* _AIM OF THE TASK_
Scan the records for "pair" and copy each line that contains it.

(Records excerpted from a collection)
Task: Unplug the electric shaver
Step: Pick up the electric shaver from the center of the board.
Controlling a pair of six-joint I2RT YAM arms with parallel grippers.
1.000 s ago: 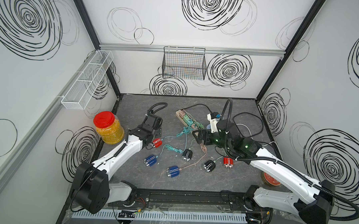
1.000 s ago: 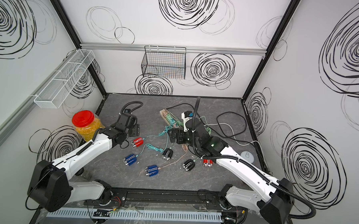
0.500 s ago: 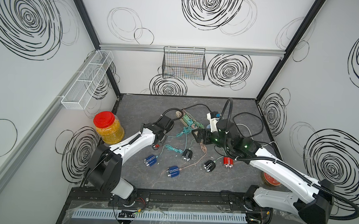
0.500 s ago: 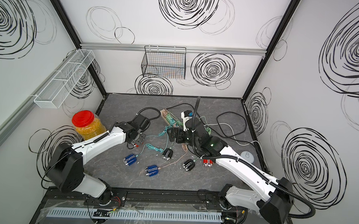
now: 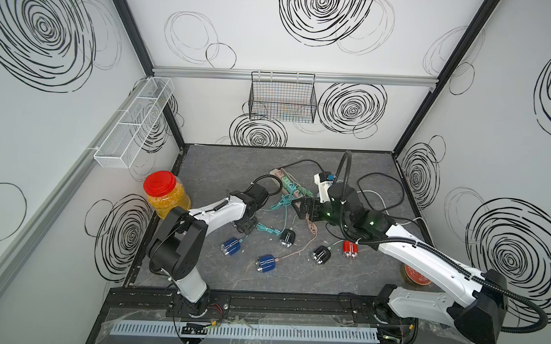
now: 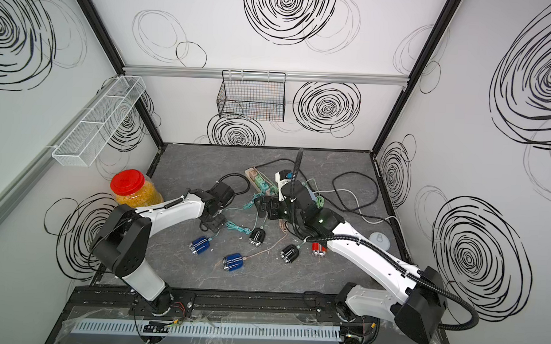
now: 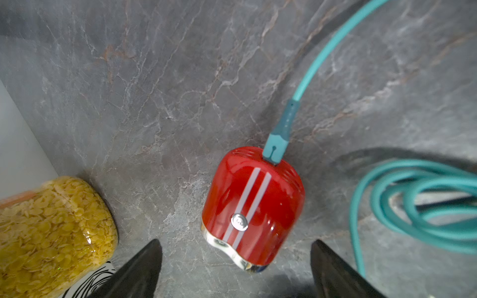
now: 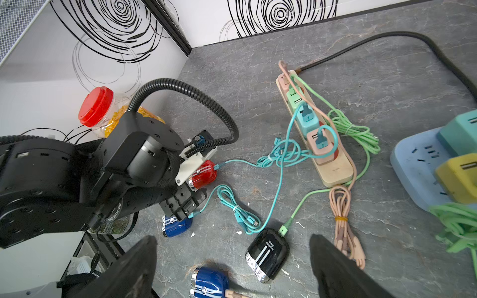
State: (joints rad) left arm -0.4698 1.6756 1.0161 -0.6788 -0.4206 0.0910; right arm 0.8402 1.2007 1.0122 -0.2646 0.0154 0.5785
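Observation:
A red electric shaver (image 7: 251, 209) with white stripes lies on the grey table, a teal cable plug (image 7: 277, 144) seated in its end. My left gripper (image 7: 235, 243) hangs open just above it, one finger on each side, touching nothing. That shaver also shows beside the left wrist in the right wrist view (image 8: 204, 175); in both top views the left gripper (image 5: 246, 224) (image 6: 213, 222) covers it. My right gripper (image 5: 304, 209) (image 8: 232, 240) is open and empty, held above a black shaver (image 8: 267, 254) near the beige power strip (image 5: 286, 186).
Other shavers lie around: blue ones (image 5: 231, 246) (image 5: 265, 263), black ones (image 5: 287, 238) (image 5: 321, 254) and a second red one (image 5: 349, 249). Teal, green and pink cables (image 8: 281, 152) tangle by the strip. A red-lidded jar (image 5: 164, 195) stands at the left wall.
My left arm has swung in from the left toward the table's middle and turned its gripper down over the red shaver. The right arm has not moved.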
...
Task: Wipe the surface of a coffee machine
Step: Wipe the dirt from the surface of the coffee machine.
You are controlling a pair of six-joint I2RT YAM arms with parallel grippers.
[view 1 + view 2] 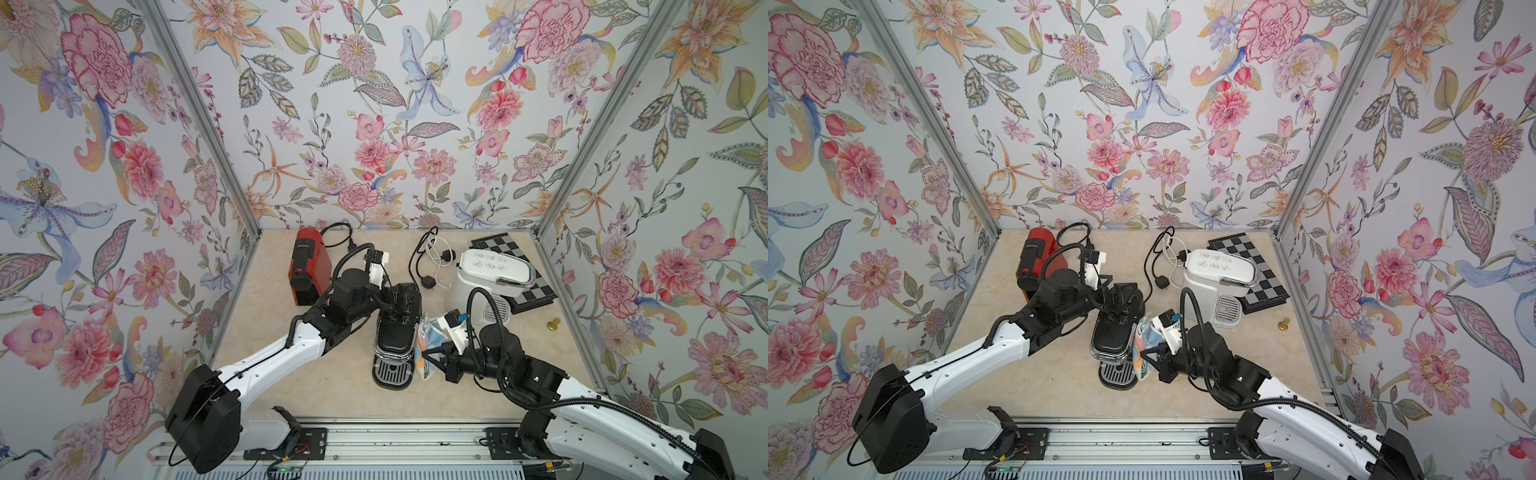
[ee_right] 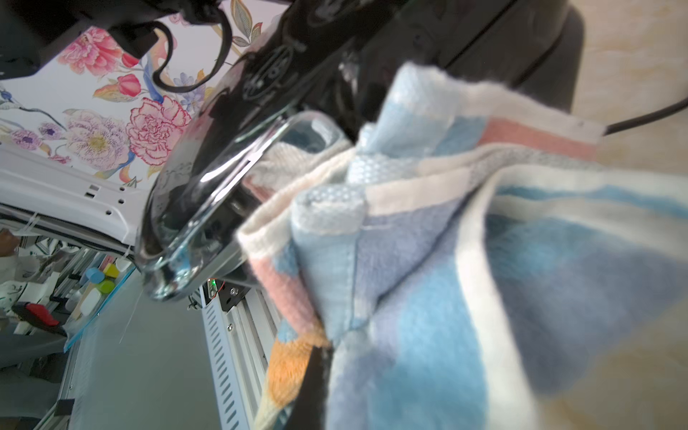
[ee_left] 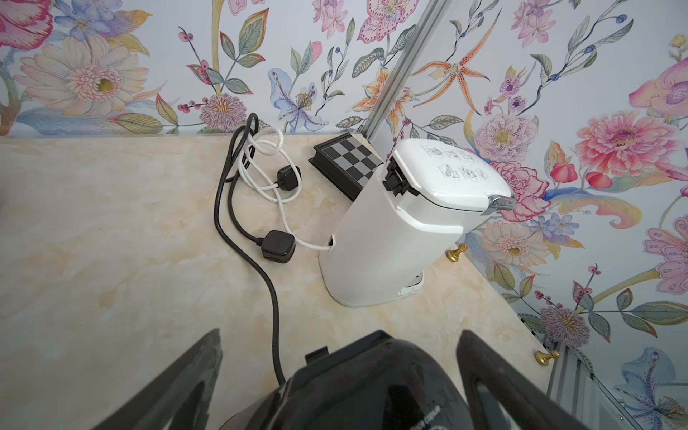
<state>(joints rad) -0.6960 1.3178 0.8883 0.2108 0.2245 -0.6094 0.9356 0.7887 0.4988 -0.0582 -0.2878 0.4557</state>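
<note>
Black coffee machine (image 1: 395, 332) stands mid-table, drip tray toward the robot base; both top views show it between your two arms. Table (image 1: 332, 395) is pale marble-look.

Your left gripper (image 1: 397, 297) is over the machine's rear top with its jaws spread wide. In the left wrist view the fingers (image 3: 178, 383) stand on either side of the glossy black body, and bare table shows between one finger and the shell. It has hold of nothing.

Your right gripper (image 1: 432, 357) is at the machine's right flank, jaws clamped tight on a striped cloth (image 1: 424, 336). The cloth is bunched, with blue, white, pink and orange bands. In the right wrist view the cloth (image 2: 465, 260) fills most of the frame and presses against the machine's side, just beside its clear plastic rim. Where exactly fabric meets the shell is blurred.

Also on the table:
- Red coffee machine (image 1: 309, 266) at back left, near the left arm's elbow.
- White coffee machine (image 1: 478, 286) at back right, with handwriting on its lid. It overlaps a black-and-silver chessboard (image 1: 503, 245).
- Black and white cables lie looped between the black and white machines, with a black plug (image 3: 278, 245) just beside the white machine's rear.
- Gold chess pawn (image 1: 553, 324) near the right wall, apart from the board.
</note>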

* _RESPONSE BOX_
Controlling a pair of six-joint I2RT YAM arms with parallel grippers.
You are controlling a pair of six-joint I2RT YAM arms with parallel grippers.

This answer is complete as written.